I can’t help but wonder if this moment of rapturous Raptor victory is like a crack in the secular veneer of our lives. We’ve been caught up in something more; we couldn’t help but surrender to a larger goodness and transcendence we were always meant to know yet compelled by our secularity to push aside and suppress.
The wonder and beauty of this celebration will fade but it points to what we were meant to always know. We were made to live with the hope and joy this city has been relishing in this Spring playoff run. Because our world is so polarized by politics, ethnicity, identity, we hardly can believe that we were meant to be united with others different than us, like we’ve seen in the shared community of nation-wide Jurassic Parks. Bad news is so much the default of daily life its hard to conceive that our hearts are designed to feel and know the glory and elation of victory that brings us to our feet, screaming with delight.

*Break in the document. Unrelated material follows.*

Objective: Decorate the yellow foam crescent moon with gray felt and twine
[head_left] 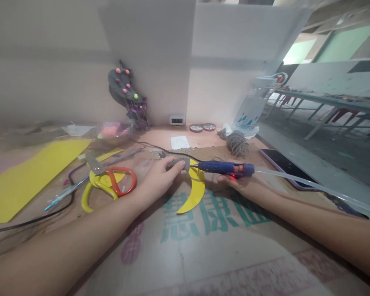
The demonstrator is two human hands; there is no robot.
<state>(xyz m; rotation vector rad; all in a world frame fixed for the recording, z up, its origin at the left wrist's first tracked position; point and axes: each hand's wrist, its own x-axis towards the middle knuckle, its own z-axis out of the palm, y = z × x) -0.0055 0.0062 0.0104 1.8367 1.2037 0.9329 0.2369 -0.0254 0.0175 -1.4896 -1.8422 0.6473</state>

Something in this moment has stirred and moved us, broken through all of our distracted and busy lives, a distant gene memory of the way the Maker meant for life to be, the community, holy joy, shared glory, and drama of life before and with God.
Or maybe it's this simple reality: could there be a more compelling Canadian sign for the reality of God than all of Canada celebrating and cheering for Toronto?